L'émissaire spécial des Nations unies, Staffan de Mistura, a dit 
qu'il ferait le point sur les progrès effectués pendant le 
week-end. 
    Les différends à régler dans le conflit syrien, qui dure 
depuis près de cinq ans, sont énormes, notamment en ce qui 
concerne l'avenir du président syrien Bachar al Assad et les 
tensions entre l'Arabie saoudite et l'Iran. Vendredi, la Russie 
a démenti avoir demandé fin 2015 à Bachar al Assad de 
démissionner.   
    Selon la Russie, principal allié, avec l'Iran, du président 
syrien, les discussions pourraient ne commencer que le 27 ou le 
28 janvier.   
    Pour Georges Sabra, une des figures de l'opposition à Bachar 
al Assad, qui a été nommé cette semaine membre de la délégation 
de l'opposition qui se rendrait aux discussions, il y a toujours 
des "obstacles" à surmonter pour que la conférence du 25 janvier 
puisse avoir lieu.  
    Dans un entretien téléphonique à Reuters, il a réitéré sa 
demande de levée du blocus des zones peuplées et la libération 
de détenus, toutes mesures mentionnée dans la résolution du 
Conseil de sécurité des Nations unies du 18 décembre dernier qui 
a avalisé le processus de paix. 
    "Les bombardements russes de civils doivent cesser et les 
sièges ou blocus doivent être levés", a-t-il déclaré. "Les 
modalités des discussions ne nous concernent pas mais les 
conditions doivent être réunies pour qu'elles aient lieu." 
    Le Haut comité des négociations (HCN) a été créé en Arabie 
saoudite le mois dernier. Il regroupe les opposants à Bachar al 
Assad, et notamment les groupes rebelles de l'ouest de la Syrie, 
principal théâtre des affrontements entre les rebelles et Damas. 
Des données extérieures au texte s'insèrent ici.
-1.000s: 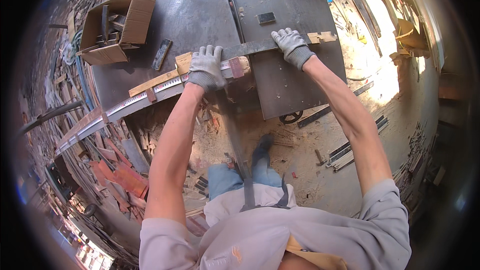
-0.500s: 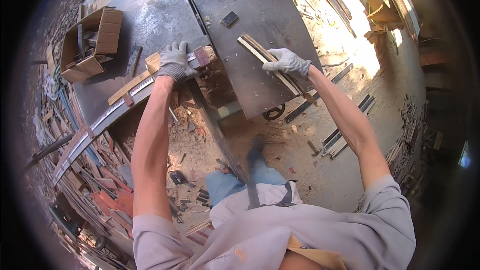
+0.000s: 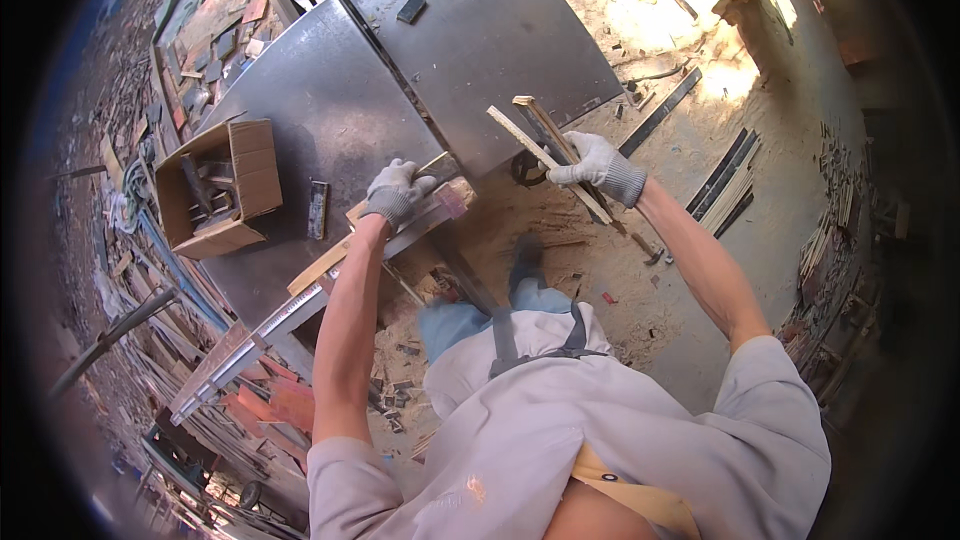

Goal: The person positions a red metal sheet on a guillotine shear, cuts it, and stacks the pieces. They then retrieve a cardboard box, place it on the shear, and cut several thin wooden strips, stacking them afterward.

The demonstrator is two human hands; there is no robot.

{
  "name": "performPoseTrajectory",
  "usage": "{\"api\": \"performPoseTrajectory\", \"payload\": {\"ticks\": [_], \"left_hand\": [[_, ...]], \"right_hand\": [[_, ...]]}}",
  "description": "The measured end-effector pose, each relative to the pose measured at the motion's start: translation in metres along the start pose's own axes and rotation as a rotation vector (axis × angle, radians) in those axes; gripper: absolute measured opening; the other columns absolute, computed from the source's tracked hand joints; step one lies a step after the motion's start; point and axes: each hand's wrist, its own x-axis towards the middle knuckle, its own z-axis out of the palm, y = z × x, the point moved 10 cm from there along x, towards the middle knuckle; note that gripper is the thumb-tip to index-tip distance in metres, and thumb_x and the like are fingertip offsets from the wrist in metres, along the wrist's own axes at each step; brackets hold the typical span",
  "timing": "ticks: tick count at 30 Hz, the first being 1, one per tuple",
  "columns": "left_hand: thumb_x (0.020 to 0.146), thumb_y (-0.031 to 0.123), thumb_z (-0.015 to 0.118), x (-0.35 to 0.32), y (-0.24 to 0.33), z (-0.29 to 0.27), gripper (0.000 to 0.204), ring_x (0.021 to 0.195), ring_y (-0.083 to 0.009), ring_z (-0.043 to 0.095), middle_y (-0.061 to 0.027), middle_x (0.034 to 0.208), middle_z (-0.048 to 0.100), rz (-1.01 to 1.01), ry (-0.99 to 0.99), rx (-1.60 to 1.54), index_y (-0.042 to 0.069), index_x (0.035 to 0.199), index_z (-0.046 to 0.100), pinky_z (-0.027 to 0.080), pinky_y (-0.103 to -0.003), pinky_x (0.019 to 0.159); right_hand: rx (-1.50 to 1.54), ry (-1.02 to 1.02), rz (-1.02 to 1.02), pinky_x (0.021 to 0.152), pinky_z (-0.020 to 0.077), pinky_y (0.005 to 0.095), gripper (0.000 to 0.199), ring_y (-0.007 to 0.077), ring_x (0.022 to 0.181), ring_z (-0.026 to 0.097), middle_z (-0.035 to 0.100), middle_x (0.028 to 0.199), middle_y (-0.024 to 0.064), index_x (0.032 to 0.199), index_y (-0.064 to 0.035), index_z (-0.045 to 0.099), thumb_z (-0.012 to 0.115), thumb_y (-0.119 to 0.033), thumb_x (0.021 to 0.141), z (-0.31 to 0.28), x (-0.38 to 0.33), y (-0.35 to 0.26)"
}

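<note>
Head view, only one. Right hand (image 3: 590,165), grey glove, fingers wrapped around a bundle of thin wood strips (image 3: 545,140). The bundle's long axis runs diagonally from upper left down to lower right; the upper ends stick out past the fist and overlap the near edge of the metal counter (image 3: 480,30), the lower ends trail past the wrist over the sawdust floor (image 3: 680,180). The strips fan slightly at the top, so the grip looks loose rather than squared up.

Left hand (image 3: 397,192), also gloved, fingers curled down onto a wood block (image 3: 440,195) at the counter's near edge, pressing or holding it; whether it is a full grasp cannot be told. The block's long axis runs lower left to upper right, along a light metal rail (image 3: 270,325) that continues down toward the left.

Key relation: the strips lie to the right of the block, well apart from it, with an open gap of floor and counter edge between the hands. The right hand is the nearer one to the strips, the left to the block.

Room: the counter top above the hands is mostly bare, with one small dark flat piece (image 3: 411,9) far up. A cardboard box (image 3: 220,190) with tools sits left of the left hand, a dark flat bar (image 3: 318,210) between box and hand. Scrap wood piles crowd the far left.
</note>
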Motion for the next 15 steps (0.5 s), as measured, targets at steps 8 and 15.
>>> {"api": "performPoseTrajectory", "payload": {"ticks": [8,15], "left_hand": [[0.101,0.040,0.067,-0.136,0.054,0.071,0.038,0.110,-0.0434,0.068,-0.0232,0.119,0.066,-0.031,-0.033,-0.072,0.004,0.112,0.066,0.054,-0.051,0.097],[0.088,0.026,0.079,-0.255,-0.055,-0.162,0.034,0.091,-0.0357,0.065,-0.0116,0.100,0.063,-0.022,0.678,0.461,0.010,0.112,0.064,0.052,-0.051,0.080]], "right_hand": [[0.036,-0.024,0.156,0.080,0.0563,0.0298,0.046,0.0129,0.086,0.066,0.071,0.099,0.0023,0.118,-0.0029,0.066,0.088,-0.020,0.081,0.070,-0.072,0.026],[-0.238,-0.063,-0.048,0.097,0.0512,0.0335,0.057,0.0172,0.103,0.066,0.073,0.108,0.0085,0.121,-0.0016,0.069,0.093,-0.023,0.074,0.079,-0.050,0.033]]}}
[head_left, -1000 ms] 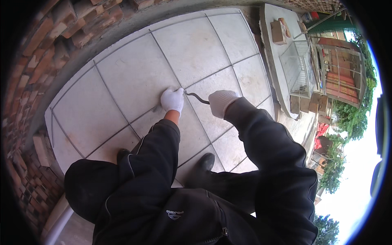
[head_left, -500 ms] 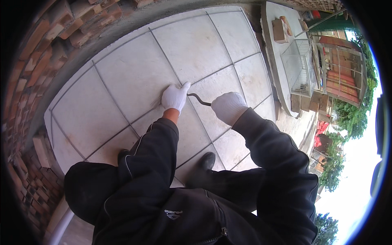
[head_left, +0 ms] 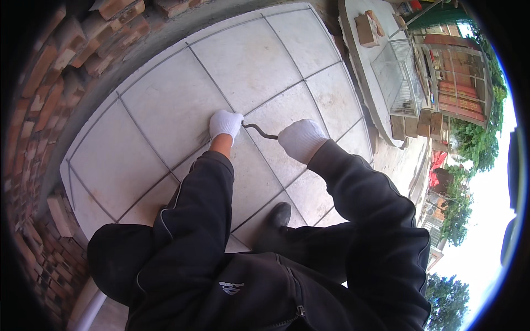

    Depuis septembre, les bombardements russes et les forces 
iraniennes sur le terrain ont conforté les positions du régime 
syrien dans cette partie du pays. 
     
    "BEAUCOUP DE PRESSION" 
    Vendredi, les avions russes ont poursuivi leurs frappes sur 
de nombreux secteurs de l'ouest et du nord de la Syrie, et 
notamment sur la région de Lattaquié, où le gouvernement a en 
cours une offensive contre les rebelles, a fait savoir 
l'Observatoire syrien des droits d del'homme (OSDH). 
    Les forces pro-gouvernementales se sont emparées d'un 
barrage situé à 10 km de Salma, reprise la semaine dernière.  
    Un des principaux groupes rebelles au sein du HCN, Djaïch al 
Islam (L'Armée de l'islam), a déclaré que l'opposition faisait 
l'objet de "beaucoup de pressions" pour faire des concessions, 
mais a souligné que l'Arabie saoudite, le Qatar et la Turquie 
l'aidaient à "surmonter ces pressions". 
    Le principal négociateur choisi par le HCN  pour les 
négociations qui doivent se tenir à Genève est un membre de 
Djaïch al islam, ce qui complique les négociations parce que ce 
groupe est considéré comme terroriste par la Russie.  
    Le président du HCN, Riad Hidjab, doit rencontrer le chef de 
la diplomatie américaine John Kerry samedi. "Toutes les 
questions seront clairement exposées", a déclaré Georges Sabra. 
    La Russie considère le HCN comme une tentative de l'Arabie 
saoudite de dicter qui représente l'opposition. Le HCN a dit 
qu'il n'irait pas aux négociations si des tiers devaient y 
participer, alors que la Russie veut étoffer la délégation de 
l'opposition pour y inclure le PYD kurde et d'autres. 
    Les Kurdes ont pris le contrôle de territoires dans le nord 
et l'est de la Syrie où ils ont mis en place une administration 
autonome qui, expliquent-ils, doit servir de base pour régler le 
conflit syrien.  
    L'opposition accuse les Kurdes de coopérer avec Damas, ce 
qu'ils démentent. Jeudi, un des membres de l'opposition a 
suggéré que les Kurdes participent mais du côté gouvernemental. 
    De leur côté, les Kurdes du PYD affirment qu'ils doivent 
être représentés à Genève sous peine d'échec des discussions et 
accusent Djaïch al Islam de faire montre de la "même mentalité" 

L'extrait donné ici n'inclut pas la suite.